Let me start by adding some qualifiers to the three assumptions that start Joshua Whitaker’s article:
“1. On the whole, [internal DSA debates are] grounded in legitimate disagreements about tactics, priority and ideology.
- Folks on both sides have invested hours of their time, their reputations and their self-worth into DSA and the causes championed herein.
- Perhaps too often, they escalate into bad faith responses, personal attacks, gossip, snark, posturing, piles-on, and past policing.”
The first two assumptions may be true in general, but not always. We do need to acknowledge that there are a small number of internal debates that are not grounded in good faith, and are instead the product of prior grudges, egotistical self-promotion, internal political maneuvering, or deliberate attempts to sow strife and weaken the organization as a whole. It would be incredibly naive of us, as a leftist organization in the United States, to assume that such things never happen, and we must be vigilant for them.
However, I agree that we should expect that most disagreements start out as legitimate, good-faith differences of opinion about tactics or ideology, and we must be willing to make that assumption until we have specific reasons to think otherwise. It is an essential component of “assuming good intentions”.
In relation to the third point, we cannot and should not ignore that these escalations have gone much further than the behavior the previous article describes. In some cases, issues that started as political disagreements have gone as far as personal harassment, doxxing, and physical intimidation. In fact, in Boston we were recently forced into disciplinary action to address politically motivated personal harassment of some of our members. Notably, the members targeted by these toxic behaviors are usually non-cis-men and/or non-white. In the following article I will say a lot in the flavor of de-escalation and accepting your comrades, but none of it applies to harassment, doxxing, or any other form of deliberate harm. We cannot and should not accept or forgive such behavior, and we should always make clear that there is no space for it in DSA.
I’ll be the first to acknowledge we haven’t done a great job of that so far. While some locals (including Boston) have developed grievance and mediation processes, the national version is at best unclear, and maybe not fully implemented yet (that is one of the ways in which it is unclear). Existing grievance processes are not always effective, which will take time and careful thinking to address. In fact, one problem we now face is that some comrades are so used to facing harassment for expressing their political opinions that they have come to expect it, which severely hampers their ability to assume good intentions (and for good reason, if they have had bad-faith behavior directed at them). We cannot reject those experiences, and so I present all of this expecting that it will take time and clear evidence that people are actually acting in good faith to outweigh the negative experiences people have already had.

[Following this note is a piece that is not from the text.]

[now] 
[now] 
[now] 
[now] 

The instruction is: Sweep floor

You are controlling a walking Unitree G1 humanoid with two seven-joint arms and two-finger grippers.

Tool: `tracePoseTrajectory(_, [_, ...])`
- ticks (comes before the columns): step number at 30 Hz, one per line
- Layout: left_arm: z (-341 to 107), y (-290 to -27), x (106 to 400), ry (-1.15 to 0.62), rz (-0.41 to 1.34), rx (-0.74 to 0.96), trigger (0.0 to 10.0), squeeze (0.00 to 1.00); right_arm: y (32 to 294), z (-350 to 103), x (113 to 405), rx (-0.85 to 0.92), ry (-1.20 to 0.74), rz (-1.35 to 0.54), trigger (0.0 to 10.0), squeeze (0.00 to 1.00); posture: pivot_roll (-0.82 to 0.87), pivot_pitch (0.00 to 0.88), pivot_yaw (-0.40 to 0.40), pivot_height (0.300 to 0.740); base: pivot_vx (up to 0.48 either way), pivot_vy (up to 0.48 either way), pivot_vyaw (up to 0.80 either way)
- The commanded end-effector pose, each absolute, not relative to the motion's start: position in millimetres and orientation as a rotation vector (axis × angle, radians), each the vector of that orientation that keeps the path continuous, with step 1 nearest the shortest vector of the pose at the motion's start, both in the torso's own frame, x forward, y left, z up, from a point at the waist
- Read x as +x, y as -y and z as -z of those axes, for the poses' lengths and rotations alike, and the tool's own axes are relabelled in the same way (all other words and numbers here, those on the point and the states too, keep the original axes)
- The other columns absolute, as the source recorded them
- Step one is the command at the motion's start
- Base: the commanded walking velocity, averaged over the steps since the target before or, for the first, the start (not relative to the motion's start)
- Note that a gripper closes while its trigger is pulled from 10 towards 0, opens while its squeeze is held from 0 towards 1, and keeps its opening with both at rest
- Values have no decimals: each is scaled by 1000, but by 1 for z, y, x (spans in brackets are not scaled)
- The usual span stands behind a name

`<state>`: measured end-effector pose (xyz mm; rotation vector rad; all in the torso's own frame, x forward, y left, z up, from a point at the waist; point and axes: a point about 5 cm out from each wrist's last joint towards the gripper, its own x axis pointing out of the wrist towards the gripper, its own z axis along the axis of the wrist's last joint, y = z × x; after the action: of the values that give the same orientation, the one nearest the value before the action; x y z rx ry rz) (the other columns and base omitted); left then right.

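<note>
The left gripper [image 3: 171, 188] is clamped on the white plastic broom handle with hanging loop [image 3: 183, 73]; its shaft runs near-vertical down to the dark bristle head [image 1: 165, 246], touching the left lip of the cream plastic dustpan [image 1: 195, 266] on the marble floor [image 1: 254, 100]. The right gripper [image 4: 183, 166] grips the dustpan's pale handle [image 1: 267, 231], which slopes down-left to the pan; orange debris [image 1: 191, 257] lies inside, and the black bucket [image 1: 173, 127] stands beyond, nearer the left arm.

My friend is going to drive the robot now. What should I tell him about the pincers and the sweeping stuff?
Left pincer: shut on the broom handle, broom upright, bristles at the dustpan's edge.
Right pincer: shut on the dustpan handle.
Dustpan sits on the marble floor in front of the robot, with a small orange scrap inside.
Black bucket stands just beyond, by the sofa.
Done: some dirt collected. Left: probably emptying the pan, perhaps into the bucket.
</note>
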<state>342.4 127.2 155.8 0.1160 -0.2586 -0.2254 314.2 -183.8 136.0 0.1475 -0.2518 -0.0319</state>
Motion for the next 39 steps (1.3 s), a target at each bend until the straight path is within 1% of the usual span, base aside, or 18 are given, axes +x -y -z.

With those points up front, let me lay out the goal of this article: The Boston DSA code of conduct instructs us to “assume good intentions” from our comrades and “act in good faith” for ourselves. These are good values for any democratic socialist organization, but what do they actually mean? How do we do it? Where do we go wrong? How, exactly, can we do better?
I will be answering these questions by focusing on a few specific features of how our minds work. First I will introduce what psychologists call the “illusion of asymmetric insight” and the concept of “attribution”, and what people in general usually automatically assume about others (hint: it ain’t “good intentions”). Second, I will introduce the problem of “saving face”, which might be the single biggest source of toxic conflict in DSA, and something we should all make the effort to stop doing.
I. Insight and attribution
The “Illusion of Asymmetric Insight”, first described by the psychologist Emily Pronin, is one of those inconvenient features of human nature:
You think that other people can’t really understand you without knowing your internal mental states, moods, and circumstances, but that you can understand other people completely based on their observable behavior.
People aren’t necessarily aware that they hold these beliefs, but when psychologists start looking closely, we find that they usually do. The illusion breaks down into two halves, and each one leads to a different set of behaviors that are deeply related to how discussions in DSA can turn into toxic fights with no deliberate bad faith at all.
First, let’s focus on the assumption that you can understand people completely based on the behaviors you can see. This is probably the biggest reason we call it an “illusion,” because that idea is largely wrong (my job would be a lot less interesting otherwise). That leads to problems when we make attributions about other people.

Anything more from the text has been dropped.